I think this is similar to what you are generally suggesting in your post, but I’m not sure….
I like Paul’s description of faith. He says, ‘now, I know in part.’ That, to me is faith. It is a knowledge, if not a comprehensive one. The knowledge gets more complete until the perfect day, but it is still a knowledge based on an understanding of God.
Steve, I’m curious how one arrives at the ‘inspired fiction’ take on the Book of Mormon, given that there were so many parties involved in translation. It is possible (though I don’t think plausible) that Joseph could write a nice ‘scripture’ book. However, to do so at times spontaneously to a scribe while walking around a room and come up with a coherent 531 page book that ranks up with the most beautiful books of scripture in the history of the world, seems to me to be impossible for even the most gifted of human beings.
You don’t need to respond to this post and defend your thinking. It was just that your comment prompted me to spontaneously share my thoughts on the subject after being exposed to it a while ago and reflecting on it from time to time. I don’t think the inspired fiction thing flies. To cite the book itself, God deals in plainness. Inspired fiction seems a bit too convoluted for my taste. The closest analog would be Jesus parables, but those were abbreviated and clearly illustrative examples. Much different than a huge annal of religious experience and history.
What I was trying to convey is that Nephi was seeing that people can be unified in a common endeavor without recognizing it. Just as a flock of birds or a school of fish involves a large number of individuals coordinating without any central leader or universal signal, it’s possible that individual human beings in their day-to-day activities are participating in one of two cohesive movements that are not a formal institutions but are more than simply ideologies.
Or, to put it another way, building Zion is like building a termite mound: a lot of the individual people contributing don’t know each other, don’t have any idea of a central plan, and may not even realizing they are building anything at all. But, perhaps by the very nature of morality, when we make decisions to increase understanding, act with love, show compassion, and so forth our acts are not isolated, but are in fact integral to some bigger whole. We’re adding one more grain of sand to the monument, and the sum of all these individual efforts is far greater than their parts.
Does that make sense?
Nathaniel #11, thanks for the clarification — yes it helps, and your point makes much more sense to me now.
I am a bit skeptical, however, that it’s a very helpful way to think about Nephi’s conception of the two churches. My concern, in short, is that I think the conception of agency, presented in scripture (incl. Nephi’s book, e.g., 2 Ne 2:27), seems to rely on a kind of conscious (or intentional) choice that is quite different than the kind of unconscious (or unintentional) choice that I think you are suggesting.

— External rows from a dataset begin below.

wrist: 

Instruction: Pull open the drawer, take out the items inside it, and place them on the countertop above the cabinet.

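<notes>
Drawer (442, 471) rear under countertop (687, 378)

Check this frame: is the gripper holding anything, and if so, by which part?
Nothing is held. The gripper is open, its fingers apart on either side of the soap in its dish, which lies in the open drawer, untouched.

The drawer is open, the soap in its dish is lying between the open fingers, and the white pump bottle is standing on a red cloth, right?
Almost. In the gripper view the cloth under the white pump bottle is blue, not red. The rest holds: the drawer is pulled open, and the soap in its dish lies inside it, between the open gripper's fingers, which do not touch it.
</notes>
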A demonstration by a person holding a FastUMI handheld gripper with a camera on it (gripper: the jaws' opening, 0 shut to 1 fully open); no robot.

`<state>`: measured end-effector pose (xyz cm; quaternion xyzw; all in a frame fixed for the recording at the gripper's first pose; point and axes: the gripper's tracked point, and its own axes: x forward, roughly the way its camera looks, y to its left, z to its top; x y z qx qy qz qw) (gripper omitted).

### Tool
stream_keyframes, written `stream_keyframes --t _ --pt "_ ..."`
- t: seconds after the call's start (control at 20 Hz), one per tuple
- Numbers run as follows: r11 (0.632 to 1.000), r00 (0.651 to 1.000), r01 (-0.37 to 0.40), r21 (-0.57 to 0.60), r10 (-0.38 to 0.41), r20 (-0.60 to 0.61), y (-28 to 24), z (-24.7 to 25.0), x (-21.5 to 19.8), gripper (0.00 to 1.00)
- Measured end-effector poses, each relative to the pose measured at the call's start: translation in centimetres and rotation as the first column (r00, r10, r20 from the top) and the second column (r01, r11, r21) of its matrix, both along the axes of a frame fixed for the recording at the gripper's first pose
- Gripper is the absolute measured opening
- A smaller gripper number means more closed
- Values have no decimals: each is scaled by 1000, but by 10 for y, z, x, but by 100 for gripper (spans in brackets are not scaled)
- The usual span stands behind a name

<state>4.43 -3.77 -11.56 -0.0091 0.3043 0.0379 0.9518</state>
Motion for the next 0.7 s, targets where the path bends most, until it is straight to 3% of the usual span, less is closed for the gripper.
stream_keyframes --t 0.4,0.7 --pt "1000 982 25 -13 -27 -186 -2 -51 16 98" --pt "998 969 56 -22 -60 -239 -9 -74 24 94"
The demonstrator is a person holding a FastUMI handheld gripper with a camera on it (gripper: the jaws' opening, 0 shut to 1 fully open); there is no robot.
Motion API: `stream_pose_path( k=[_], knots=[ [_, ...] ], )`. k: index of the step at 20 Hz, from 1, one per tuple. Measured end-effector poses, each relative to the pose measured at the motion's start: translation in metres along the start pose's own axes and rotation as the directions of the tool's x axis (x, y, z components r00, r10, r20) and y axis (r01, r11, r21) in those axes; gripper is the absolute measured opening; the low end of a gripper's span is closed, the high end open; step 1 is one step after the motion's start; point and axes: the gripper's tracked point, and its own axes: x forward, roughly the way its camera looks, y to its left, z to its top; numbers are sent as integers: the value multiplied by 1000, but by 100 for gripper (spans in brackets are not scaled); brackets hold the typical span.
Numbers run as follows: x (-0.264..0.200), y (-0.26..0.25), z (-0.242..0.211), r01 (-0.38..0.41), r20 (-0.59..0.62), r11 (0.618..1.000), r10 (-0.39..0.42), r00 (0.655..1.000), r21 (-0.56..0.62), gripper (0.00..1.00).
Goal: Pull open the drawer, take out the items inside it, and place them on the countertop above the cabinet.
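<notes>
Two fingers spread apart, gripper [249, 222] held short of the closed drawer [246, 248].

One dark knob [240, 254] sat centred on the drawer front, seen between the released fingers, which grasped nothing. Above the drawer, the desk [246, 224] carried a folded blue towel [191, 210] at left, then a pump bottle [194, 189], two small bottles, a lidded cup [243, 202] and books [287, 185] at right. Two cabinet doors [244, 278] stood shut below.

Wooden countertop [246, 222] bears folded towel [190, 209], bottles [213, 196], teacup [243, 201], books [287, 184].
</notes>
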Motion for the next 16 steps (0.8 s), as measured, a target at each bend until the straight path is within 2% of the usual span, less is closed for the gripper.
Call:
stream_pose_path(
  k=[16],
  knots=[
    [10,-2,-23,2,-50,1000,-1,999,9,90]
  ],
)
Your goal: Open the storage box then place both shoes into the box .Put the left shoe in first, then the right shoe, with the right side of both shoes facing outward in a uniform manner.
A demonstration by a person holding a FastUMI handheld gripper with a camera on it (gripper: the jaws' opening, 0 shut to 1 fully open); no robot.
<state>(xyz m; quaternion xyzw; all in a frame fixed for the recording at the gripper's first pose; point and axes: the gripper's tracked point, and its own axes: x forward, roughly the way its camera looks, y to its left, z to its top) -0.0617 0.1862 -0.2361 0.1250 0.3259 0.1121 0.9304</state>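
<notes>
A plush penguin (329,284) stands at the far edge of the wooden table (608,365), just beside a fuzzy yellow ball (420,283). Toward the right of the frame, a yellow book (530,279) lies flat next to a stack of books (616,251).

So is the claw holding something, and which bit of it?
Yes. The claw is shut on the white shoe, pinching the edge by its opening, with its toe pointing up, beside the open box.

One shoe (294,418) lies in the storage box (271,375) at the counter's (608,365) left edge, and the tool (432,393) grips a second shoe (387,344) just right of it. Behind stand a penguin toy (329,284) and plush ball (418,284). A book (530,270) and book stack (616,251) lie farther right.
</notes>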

Now, I fully agree that the effects of our choices are often quite removed from our direct or explicit intentionality — and this is an important aspect of grace. And in this sense I think you are touching on a very good and interesting point, that there is a kind of common good that emerges in a way that exceeds the aggregate sum of the good intended by the disaggregated individuals. However, it seems to me that Nephi is invoking (avant la lettre) an aspect of apocalyptic literature that is strongly homiletic, and in a way that is depends more on conscious and intentional responses than I think what you are saying is able to support.
But, that said (and I know I haven’t been very clear…), I think there are still many interesting ideas to mine from the point you are making — so thanks!